Thursday, August 2, 2007

Scanno










The plan was to stay in Abruzzo for a week or so. We weren’t sure how long Sulmona would play out, so we looked around for another city to visit. Abruzzo is a very mountainous region that contains the single greatest area of National Parks in all of Europe. There is minimal train access but a very extensive network of buses that goes throughout. We weren’t going to be equipped for a proper trip to a National Park, but then again, we weren’t really sure what a National Park in Italy would actually be like. From my first trip to Europe I knew from experience that, as an American, my expectations were much higher than what the continent could deliver. Too many people, too much history. Our park system in American is truly one of our greatest treasures.

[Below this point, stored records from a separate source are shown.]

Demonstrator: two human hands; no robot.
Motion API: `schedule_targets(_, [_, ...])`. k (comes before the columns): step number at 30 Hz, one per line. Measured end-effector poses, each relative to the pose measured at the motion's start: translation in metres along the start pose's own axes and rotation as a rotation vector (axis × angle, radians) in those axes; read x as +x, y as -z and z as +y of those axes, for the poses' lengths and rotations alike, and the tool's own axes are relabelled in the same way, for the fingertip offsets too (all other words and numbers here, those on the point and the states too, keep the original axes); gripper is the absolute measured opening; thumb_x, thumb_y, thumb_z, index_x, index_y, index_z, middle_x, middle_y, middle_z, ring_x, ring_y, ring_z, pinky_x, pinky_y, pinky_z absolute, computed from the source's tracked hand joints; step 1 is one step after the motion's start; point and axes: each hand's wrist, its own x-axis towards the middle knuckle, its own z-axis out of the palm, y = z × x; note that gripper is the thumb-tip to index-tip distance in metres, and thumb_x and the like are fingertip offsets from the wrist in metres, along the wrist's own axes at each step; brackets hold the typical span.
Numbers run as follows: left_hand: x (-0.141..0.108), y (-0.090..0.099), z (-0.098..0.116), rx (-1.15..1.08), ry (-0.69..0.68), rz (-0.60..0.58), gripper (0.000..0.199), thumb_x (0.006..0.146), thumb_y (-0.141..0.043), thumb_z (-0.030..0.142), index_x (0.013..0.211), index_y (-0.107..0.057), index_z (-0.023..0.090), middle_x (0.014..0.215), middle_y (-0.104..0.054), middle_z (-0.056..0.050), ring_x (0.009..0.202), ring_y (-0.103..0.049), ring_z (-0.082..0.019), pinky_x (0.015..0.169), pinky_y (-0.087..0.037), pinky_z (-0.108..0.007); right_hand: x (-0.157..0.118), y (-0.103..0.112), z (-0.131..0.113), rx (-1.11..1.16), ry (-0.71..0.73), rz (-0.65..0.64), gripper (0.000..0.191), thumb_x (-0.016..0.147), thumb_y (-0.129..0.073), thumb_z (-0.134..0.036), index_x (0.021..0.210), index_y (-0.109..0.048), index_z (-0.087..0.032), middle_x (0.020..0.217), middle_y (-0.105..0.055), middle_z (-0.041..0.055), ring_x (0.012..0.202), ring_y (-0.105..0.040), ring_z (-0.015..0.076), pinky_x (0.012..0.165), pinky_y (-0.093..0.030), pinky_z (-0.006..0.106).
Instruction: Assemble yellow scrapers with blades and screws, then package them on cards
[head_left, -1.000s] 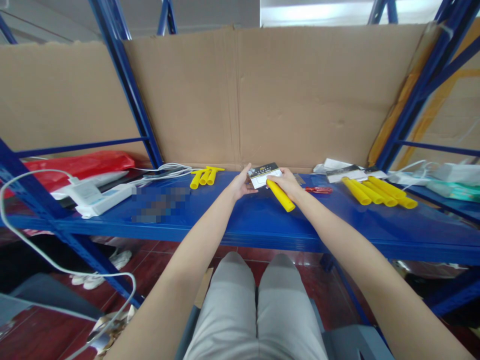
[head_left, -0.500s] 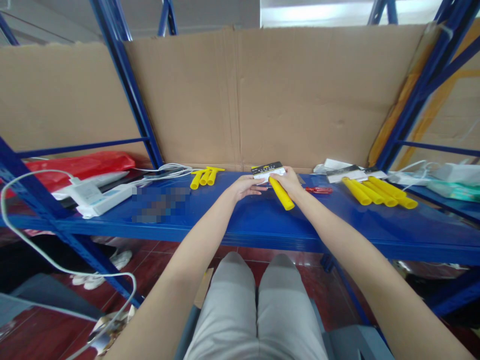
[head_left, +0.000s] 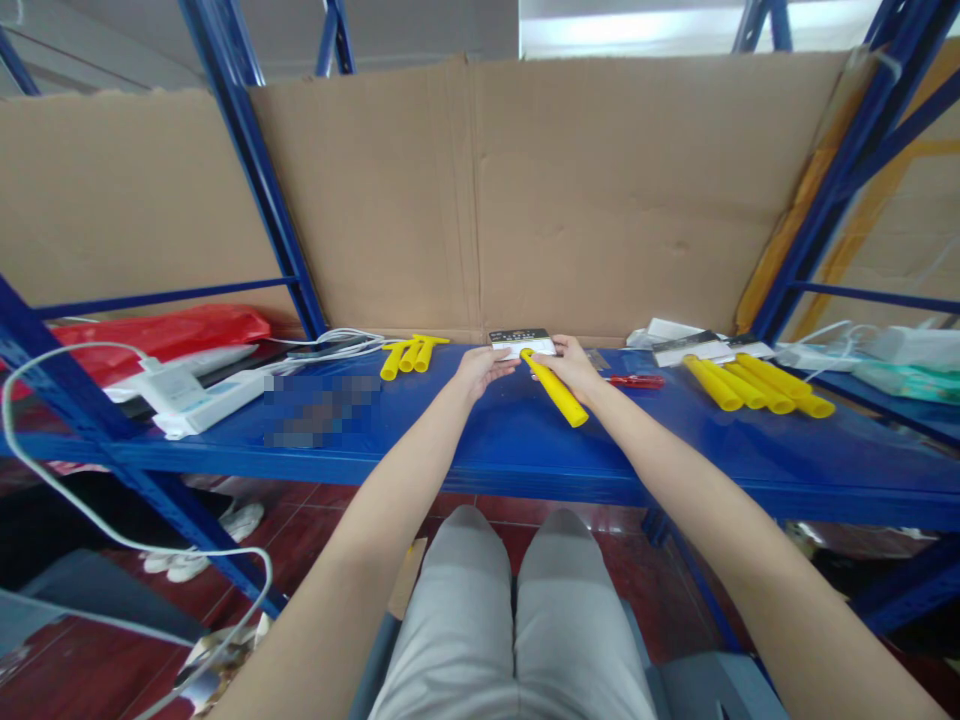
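A black-and-white card (head_left: pixel 519 342) is on a yellow-handled tool (head_left: pixel 559 390) between my hands, above the blue shelf (head_left: pixel 495 440). My right hand (head_left: pixel 573 366) grips the tool near the card's right end. At the card's left end, my left hand (head_left: pixel 481 371) has its fingers closed on the edge. The yellow handle slants down toward the front right. A red tool (head_left: pixel 636 381) lies just right of my right hand. What lies behind the card is hidden.
Several yellow handles with cards (head_left: pixel 742 385) lie at the right. Yellow T-shaped pieces (head_left: pixel 415 354) rest at the back left. A white power strip (head_left: pixel 214 402), cables and a red bag (head_left: pixel 180 335) are farther left. Blue posts and cardboard (head_left: pixel 637 190) bound the shelf.
The card has shifted slightly left and turned more level. The yellow handle's upper end has moved left with it. My left hand has closed in on the card's left edge.
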Motion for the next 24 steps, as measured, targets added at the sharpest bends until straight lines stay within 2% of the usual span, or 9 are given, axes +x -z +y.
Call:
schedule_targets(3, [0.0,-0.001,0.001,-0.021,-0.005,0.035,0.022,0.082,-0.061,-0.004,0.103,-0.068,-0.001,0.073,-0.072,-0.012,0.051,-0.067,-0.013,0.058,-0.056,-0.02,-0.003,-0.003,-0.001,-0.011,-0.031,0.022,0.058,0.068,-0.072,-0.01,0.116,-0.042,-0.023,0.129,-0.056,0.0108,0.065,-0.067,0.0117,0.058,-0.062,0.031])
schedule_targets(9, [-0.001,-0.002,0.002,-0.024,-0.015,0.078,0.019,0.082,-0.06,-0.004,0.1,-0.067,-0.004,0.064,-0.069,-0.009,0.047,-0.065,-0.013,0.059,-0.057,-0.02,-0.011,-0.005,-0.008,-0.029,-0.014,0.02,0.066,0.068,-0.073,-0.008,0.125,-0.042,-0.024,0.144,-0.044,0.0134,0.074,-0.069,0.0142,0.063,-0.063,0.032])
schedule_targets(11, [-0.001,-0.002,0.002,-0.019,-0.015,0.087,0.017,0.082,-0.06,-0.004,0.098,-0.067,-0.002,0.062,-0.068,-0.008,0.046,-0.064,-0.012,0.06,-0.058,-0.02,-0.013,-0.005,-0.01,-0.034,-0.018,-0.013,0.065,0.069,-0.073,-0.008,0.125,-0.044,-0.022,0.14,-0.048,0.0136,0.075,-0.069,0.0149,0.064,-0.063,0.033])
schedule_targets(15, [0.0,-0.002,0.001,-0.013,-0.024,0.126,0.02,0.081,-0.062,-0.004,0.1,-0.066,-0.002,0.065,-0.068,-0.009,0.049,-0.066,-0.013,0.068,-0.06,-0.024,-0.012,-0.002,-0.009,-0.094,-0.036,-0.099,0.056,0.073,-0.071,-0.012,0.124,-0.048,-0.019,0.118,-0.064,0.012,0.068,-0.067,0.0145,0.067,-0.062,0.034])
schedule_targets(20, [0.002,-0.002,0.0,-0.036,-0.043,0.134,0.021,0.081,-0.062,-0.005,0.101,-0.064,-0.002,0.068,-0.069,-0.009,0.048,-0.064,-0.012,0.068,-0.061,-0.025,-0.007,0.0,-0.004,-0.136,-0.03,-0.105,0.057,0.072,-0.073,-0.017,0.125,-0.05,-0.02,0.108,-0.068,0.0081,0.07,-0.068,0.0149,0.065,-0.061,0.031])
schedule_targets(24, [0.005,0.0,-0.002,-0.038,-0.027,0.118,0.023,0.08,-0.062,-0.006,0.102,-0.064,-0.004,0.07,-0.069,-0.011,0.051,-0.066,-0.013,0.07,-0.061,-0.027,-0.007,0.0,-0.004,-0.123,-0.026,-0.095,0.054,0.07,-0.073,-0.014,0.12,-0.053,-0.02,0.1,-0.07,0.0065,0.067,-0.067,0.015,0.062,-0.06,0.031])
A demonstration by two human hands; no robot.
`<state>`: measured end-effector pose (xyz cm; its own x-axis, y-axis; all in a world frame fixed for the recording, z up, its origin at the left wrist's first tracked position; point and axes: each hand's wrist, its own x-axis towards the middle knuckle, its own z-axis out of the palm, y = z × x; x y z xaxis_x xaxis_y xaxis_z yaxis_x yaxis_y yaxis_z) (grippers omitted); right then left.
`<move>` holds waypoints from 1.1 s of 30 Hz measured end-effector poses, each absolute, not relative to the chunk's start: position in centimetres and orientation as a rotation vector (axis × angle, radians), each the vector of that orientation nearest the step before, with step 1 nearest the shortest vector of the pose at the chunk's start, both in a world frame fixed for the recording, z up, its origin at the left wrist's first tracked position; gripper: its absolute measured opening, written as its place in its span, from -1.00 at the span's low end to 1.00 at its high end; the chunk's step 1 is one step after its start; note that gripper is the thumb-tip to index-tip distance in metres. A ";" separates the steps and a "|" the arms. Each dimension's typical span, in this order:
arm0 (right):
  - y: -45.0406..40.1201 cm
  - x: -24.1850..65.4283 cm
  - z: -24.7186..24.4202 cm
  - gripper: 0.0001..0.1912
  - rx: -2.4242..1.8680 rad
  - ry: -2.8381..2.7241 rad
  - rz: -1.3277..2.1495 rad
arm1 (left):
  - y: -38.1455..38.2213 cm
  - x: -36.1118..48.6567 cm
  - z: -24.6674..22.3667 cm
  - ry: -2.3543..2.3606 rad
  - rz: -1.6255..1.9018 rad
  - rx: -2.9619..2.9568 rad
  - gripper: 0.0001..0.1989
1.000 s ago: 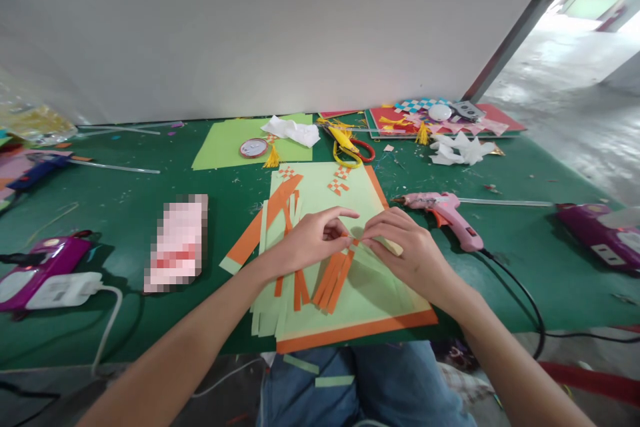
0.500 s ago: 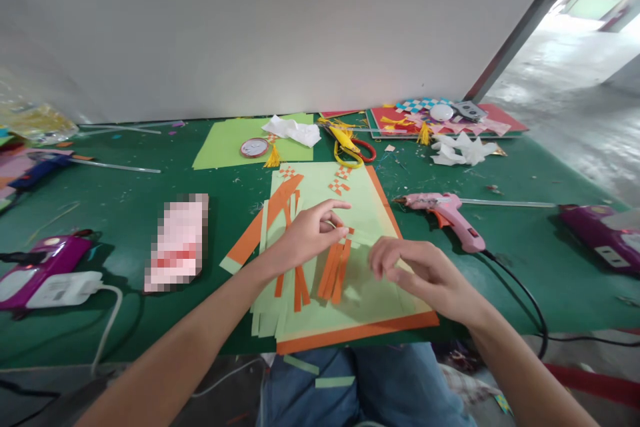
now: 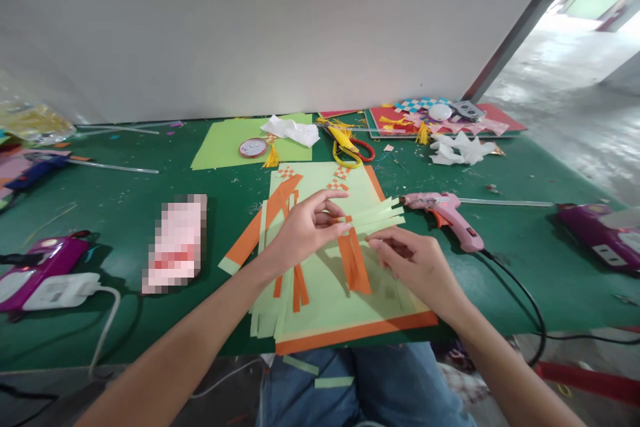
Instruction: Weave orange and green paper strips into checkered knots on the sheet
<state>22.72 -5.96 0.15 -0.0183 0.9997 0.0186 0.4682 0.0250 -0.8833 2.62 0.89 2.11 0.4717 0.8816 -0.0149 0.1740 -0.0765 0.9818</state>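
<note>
Between its thumb and fingers, my left hand (image 3: 313,223) pinches the woven end of some paper strips. Orange strips (image 3: 354,263) hang from that end toward me, and pale green strips (image 3: 383,213) fan out to the right. My right hand (image 3: 410,257) is just right of the orange strips, thumb and index finger pressed together; what is between them, if anything, is too small to make out. Beneath both hands lie pale green sheets (image 3: 320,320) over an orange sheet (image 3: 360,337). More loose orange strips (image 3: 300,287) rest left of the woven piece.
A pink glue gun (image 3: 453,217) lies on the green table (image 3: 520,253) at the right. Yellow and red scissors (image 3: 345,143), white tissue (image 3: 290,130) and a round tin (image 3: 253,147) are at the back. Purple power strips (image 3: 50,267) sit left and right.
The woven piece has turned in my left hand, its orange strips swinging right and its green strips now visible. My right hand has shifted slightly and its fingers have closed together.
</note>
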 end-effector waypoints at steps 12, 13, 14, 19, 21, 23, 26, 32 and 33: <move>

What we found is that the Abruzzo region is such a mountainous region and parts of it are so remote that there really are some world-class parks and wilderness areas. Our bus ride to Scanno, the remote mountain town that we decided to visit for a few days, made it clear that Italy has some territory that, if not still wild, is truly remote and undeveloped. There are a series of little mountain towns that populate its peaks and valleys, a landscape that look more like West Virginia than Oregon, and these towns are old. The medieval center to Scanno was built over 1000 years ago. The little towns that we passed through on our way there were at least as old. To an Americani who as a fifth grader celebrated the 25th anniversary of the city he lived in, it takes some work to fathom.


Scanno has fashioned itself as a bit of a resort destination, but just barely. There is a lake, which we visited; there is a ski resort, which was closed (one of the attractions that had lured us was that you could ride the lift and hike the ridge – again, closed), and that was about it. Yet, after all we’ve done so far, Scanno holds a special place for us. It was a stony island in a sea of green that had been there for centuries. From the main piazza you could look out and see no other towns, lights, development, or other sign of civilization. Only forest. I can only imagine the isolation that people there lived through, the lack of information of the outside world, when they built the tiny little corridors of the city center. The solidarity the inhabitants must have found amongst each other. The way that knowledge was passed down from person to person. Somehow this place endured for centuries. It can only be since the advent of the automobile that people were able to get in and out with any sort of relative ease. I can’t even imagine how long it took for them to get telephone service. The isolation of this place was driven home when it was time to check out of our hotel. The communication with the banks was down. No credit cards were being run, no ATM machines were working. Luckily we were flush with cash and the buses were on time.


One of my favorite memories of the trip so far was when Rachel woke me up one night and showed me the Big Dipper framed in the window of our hotel room. The windows were those typical Italian windows which you keep shuttered all day long to keep the heat our and then throw open at night to let the air in. No screens, a few bugs, but that Big Dipper was so close I felt like it could have scooped us out of our bed and let is sleep in its ladle.

What else happened in Scanno? Rachel got me a poster of a wolf and a bear. I had been making small talk for the past few days with the good people of Sulmona about their wild animals. It’s a great conversation piece if you don’t speak the language to ask people about the biggest, baddest animals they have in their neck of the woods and then have them tell you stories about them. Even if you don’t know much Italian, you can imagine what animals do, and people have stories. I met a kid who was in a car that hit a wild boar just two weeks before. The boar was fine, but the car was damaged really badly. So I’d been asking all sorts of silly questions about bears and wolves and boars (oh my!) for the past few days. Rachel told the lady in the tourist office that her husband really likes wolves and would love a poster. I got one of a bear too. They are really cool. I’m going to hang it over my bed.

I’m sure that when we return to Italy we will make Abruzzo a definite destination, even if Rachel didn’t have family that lived there. It’s scenery is stunning, there is lots to do in the great outdoors, it’s not overrun with tourists (or Italians for that matter), and you don’t feel like if you aren’t staring at some fresco or statue you are missing the point. It’s the people, the landscape, the food, and the history that sold us, not the art. After being exposed to so much art in Rome, it felt really comfortable. We’ll be back every time.

1 comment:

bill said...

Let that dipper scoop you up, Pat; let it scoop you up and sleep in its ladle of dreams.